Task goal -
From the line with "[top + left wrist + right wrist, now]" through the line with "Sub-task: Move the", repeat the entries verbatim, both end lines included, and add nothing.

━━━━━━━━

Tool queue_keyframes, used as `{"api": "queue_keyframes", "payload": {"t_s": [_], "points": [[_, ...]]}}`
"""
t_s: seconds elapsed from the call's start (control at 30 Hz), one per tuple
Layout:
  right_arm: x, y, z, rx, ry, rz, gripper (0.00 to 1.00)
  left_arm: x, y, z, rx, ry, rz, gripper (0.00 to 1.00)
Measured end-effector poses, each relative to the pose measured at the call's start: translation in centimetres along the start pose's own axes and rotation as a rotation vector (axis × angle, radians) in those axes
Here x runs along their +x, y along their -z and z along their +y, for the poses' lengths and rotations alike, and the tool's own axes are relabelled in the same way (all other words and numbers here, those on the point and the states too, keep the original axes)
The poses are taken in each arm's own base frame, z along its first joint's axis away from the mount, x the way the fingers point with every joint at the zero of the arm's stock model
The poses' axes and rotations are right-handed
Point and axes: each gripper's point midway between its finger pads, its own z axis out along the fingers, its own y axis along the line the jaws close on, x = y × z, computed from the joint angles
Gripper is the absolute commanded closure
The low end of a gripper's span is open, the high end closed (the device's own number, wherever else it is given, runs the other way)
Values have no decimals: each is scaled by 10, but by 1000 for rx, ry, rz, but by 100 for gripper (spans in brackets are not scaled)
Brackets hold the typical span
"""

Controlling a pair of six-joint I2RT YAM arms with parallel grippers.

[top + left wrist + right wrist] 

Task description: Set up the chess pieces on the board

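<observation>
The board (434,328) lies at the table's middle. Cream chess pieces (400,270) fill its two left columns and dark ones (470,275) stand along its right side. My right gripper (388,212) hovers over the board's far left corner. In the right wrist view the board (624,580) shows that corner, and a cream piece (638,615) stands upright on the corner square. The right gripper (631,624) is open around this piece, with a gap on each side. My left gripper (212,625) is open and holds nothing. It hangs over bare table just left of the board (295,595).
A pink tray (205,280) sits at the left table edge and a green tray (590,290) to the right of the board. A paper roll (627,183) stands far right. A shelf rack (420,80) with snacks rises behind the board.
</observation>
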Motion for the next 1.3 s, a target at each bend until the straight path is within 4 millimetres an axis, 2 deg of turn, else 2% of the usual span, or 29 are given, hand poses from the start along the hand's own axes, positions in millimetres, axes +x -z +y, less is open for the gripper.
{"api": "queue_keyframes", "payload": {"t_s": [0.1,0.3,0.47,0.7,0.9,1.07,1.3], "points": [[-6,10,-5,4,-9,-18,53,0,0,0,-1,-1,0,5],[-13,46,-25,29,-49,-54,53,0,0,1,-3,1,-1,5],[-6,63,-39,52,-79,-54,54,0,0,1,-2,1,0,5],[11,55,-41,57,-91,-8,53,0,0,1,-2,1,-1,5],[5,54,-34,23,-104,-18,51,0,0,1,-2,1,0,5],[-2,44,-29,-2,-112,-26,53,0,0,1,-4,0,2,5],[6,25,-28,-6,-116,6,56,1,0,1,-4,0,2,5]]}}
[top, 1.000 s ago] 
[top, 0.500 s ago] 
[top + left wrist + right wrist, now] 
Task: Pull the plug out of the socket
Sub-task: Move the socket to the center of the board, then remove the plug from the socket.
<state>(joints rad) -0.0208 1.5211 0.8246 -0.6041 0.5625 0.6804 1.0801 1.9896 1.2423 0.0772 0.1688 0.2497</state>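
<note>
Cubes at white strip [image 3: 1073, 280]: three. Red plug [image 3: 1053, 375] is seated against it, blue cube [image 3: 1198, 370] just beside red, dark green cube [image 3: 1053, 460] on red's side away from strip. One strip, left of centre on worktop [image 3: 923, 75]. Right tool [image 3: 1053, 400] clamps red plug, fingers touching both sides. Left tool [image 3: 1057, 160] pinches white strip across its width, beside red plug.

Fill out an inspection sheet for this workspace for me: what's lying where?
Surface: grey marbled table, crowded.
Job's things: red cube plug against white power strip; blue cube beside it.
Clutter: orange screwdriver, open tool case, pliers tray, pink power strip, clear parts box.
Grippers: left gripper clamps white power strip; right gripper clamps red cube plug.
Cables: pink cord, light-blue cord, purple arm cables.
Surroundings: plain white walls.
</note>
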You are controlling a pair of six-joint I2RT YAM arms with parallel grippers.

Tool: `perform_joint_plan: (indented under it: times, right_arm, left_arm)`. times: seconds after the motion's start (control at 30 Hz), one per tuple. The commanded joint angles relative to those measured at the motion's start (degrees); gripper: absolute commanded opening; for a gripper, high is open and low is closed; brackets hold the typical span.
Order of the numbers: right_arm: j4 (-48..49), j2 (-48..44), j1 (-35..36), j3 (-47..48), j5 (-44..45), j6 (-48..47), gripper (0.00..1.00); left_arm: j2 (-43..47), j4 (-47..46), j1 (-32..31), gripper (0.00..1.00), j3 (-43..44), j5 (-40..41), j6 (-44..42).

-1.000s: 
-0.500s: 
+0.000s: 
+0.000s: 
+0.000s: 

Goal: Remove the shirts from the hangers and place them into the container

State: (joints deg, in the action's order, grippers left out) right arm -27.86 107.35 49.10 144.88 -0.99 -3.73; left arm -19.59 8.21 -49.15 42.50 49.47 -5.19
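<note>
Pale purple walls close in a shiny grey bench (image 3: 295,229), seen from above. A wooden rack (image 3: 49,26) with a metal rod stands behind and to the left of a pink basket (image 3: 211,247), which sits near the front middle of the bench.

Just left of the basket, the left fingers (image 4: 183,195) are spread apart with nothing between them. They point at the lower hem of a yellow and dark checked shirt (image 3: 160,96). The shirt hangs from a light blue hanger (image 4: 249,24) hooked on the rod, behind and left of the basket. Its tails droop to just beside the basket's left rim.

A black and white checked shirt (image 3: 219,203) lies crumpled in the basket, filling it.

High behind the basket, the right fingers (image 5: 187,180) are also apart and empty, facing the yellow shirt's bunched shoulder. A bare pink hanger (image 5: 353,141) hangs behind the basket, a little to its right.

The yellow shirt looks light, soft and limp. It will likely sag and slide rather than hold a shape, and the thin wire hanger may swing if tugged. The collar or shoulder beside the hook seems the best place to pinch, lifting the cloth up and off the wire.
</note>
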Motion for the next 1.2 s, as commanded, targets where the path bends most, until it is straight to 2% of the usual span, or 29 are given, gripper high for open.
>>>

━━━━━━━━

Solution to the problem -
[top + left wrist + right wrist, now] 
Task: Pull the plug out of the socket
Sub-task: Move the socket to the center of the board, then remove the plug from the socket.

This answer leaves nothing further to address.